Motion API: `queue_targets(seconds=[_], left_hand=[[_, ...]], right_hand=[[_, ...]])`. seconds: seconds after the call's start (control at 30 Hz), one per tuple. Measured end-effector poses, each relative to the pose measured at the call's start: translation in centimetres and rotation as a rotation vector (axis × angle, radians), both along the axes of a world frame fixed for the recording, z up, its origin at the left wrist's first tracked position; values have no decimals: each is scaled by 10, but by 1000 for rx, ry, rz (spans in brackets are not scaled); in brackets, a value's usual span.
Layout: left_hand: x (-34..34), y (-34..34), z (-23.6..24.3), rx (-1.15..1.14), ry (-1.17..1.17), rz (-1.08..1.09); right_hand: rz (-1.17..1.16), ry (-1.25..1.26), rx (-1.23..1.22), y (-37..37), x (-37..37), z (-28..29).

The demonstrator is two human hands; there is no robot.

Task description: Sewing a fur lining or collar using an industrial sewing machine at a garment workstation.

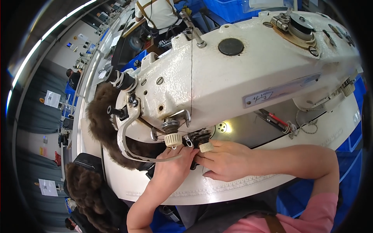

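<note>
My left hand and right hand pinch something hidden under the sewing machine head; fingertips risk the needle, fur could snag.

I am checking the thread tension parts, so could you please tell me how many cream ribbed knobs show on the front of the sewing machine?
2: one knob just above the left hand, the other against the right hand. Others may be hidden behind the hands.

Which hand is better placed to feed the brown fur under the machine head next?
Left, probably. The left hand lies beside the brown fur at the sewing machine head; the right hand rests farther right, on the table, fingertips meeting the left's.
</note>
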State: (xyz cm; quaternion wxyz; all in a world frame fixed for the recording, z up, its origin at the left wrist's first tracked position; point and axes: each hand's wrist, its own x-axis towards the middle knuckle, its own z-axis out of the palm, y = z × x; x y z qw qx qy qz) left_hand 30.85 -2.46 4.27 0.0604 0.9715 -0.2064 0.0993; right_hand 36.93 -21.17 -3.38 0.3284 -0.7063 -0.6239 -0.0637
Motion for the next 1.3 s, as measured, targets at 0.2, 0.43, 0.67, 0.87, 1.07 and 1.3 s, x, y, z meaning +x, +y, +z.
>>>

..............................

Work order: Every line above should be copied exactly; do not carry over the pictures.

Exercise solution:
Motion API: `queue_targets(seconds=[_], left_hand=[[_, ...]], right_hand=[[_, ...]])`. seconds: seconds after the call's start (control at 30 Hz), one per tuple. Measured end-effector poses, each relative to the pose measured at the call's start: translation in centimetres and rotation as a rotation vector (axis × angle, radians), both along the axes of a world frame fixed for the recording, z up, its origin at the left wrist's first tracked position; values have no decimals: each is scaled by 10, but by 1000 for rx, ry, rz (spans in brackets are not scaled); in brackets, a value's usual span.
Layout: left_hand: x (-34..34), y (-34..34), z (-23.6..24.3), rx (-1.15..1.14), ry (-1.17..1.17), rz (-1.08..1.09); right_hand: rz (-1.17..1.16), ry (-1.25..1.26), rx (-1.23..1.22), y (-37..37), x (-37..37), z (-28..29).

The demonstrator is two human hands; there is no robot.

Task description: Sewing a fur lining or collar using an industrial sewing machine at a garment workstation.


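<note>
My left hand and right hand pinch something hidden under the sewing machine head; fingertips risk the needle, fur could snag.

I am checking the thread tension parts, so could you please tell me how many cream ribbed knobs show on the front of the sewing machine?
2: one knob just above the left hand, the other against the right hand. Others may be hidden behind the hands.

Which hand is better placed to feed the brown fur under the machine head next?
Left, probably. The left hand lies beside the brown fur at the sewing machine head; the right hand rests farther right, on the table, fingertips meeting the left's.
</note>
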State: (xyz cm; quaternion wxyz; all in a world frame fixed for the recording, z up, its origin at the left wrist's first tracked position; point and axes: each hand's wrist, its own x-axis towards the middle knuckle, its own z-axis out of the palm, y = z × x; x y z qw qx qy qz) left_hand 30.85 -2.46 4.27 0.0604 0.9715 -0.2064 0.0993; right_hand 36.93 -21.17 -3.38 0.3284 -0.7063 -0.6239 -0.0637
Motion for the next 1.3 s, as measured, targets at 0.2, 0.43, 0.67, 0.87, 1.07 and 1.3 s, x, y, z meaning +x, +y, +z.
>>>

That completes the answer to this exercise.